By the time I was in my mid teens I'd got a saturday job because my mum refused to give me money for even basic things like school shoes. I remember her once promising to buy me a warm coat and then refusing at the last minute (out of spite and wanting to be in control), leaving me struggling with a thin cotton coat all winter. Christmas was always awful - my stepdad had a son from a previous marriage and he wasn't allowed into the house to eat dinner with us so my stepdad used to take a plate out to the freezing cold garage and the boy had to eat his dinner there. Plainly, my stepdad didn't have the balls to stand up to her.

As I got older, it got worse. She began saying awful things like how she should have had an abortion rather than have kept me. I had no other family I could turn to (my nan had died by this point) and when I seemed upset by what she was saying, she'd mock me and tell me to go and live with my real dad, knowing full well I didn't know my real dad (because she had prevented me from knowing him).

I did well at school, which was my saving grace. The teachers sort of understood what was going on at home (though I never told them outright as I wanted to seem "sorted" like everyone else) and used to let me stay behind to finish work as I couldn't get any space to do so at home (she would send my toddler sibling into my room to play when I was studying then tell her I mustn't love her because I didn't want to play with her).

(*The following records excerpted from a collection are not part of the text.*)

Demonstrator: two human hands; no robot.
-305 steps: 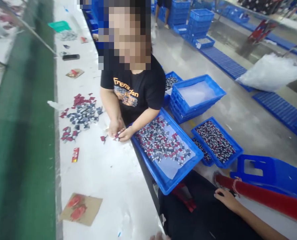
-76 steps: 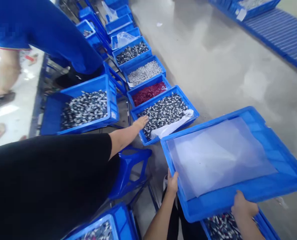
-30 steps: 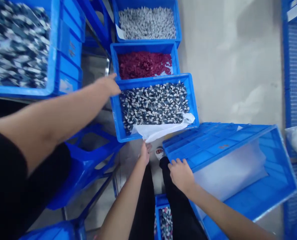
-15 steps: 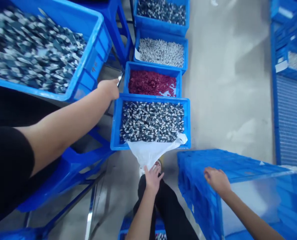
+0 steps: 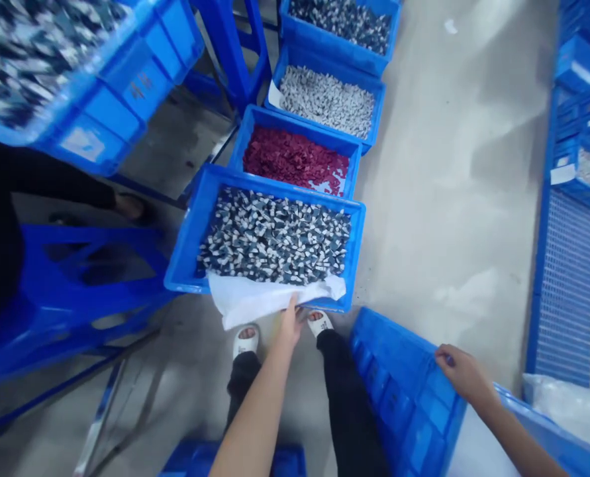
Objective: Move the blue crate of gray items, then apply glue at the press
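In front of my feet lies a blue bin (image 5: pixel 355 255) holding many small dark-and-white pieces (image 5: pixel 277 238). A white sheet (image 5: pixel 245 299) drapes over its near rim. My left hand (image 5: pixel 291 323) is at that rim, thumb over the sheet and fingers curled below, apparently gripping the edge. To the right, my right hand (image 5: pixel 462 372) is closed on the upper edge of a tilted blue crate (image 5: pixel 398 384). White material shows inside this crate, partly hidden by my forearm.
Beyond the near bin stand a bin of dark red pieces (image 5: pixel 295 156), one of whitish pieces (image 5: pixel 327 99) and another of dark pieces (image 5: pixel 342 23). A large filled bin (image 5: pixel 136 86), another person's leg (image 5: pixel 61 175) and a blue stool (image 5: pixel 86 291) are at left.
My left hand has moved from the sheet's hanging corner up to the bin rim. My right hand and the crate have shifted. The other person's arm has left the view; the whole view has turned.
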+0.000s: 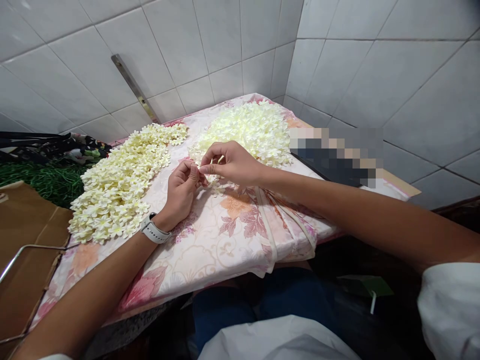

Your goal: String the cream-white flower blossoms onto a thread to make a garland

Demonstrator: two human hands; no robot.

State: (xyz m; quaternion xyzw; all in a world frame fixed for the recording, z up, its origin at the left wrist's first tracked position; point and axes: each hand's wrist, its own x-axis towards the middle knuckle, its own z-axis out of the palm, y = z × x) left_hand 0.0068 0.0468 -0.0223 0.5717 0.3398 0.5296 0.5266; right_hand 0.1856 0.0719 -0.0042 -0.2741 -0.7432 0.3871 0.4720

In the end I met a nice lad and realised from his family set-up that mine was totally screwed up. I also had a part-time job that I fitted around my A-Levels. The fact that I had a boyfriend gave me a bit of confidence to stand up for myself at home, which she didn't like, and this made her behave worse than ever, pouring away a bottle of perfume my friends had clubbed together to buy for my eighteenth birthday (though denying she'd done it), refusing to allow my boyfriend into the house (except the kitchen).

I tried many times to "make it better", even though I had no idea what I'd done wrong. Efforts included buying her things (such as saving up to buy her a dress I knew she wanted, only to watch her parade it in front of my stepdad then hang it in her wardrobe without even a thanks) and trying to talk to her (even saying "I don't know what I've done but I'm sorry" - which led her to literally shrug me off, walk away and turn out the lights).

By the time I was applying to university things were at a peak. She refused to help with the cost of train fares to travel to interviews so the school stepped in and gave me money from their "family hardship fund" which I found really embarassing. I was offered a well paid summer job but she refused to help me with the cost of travel for the first week so I had to let the job go. I was offered another summer job in Paris but she "forgot" to pass the message on until it was too late and the job had gone.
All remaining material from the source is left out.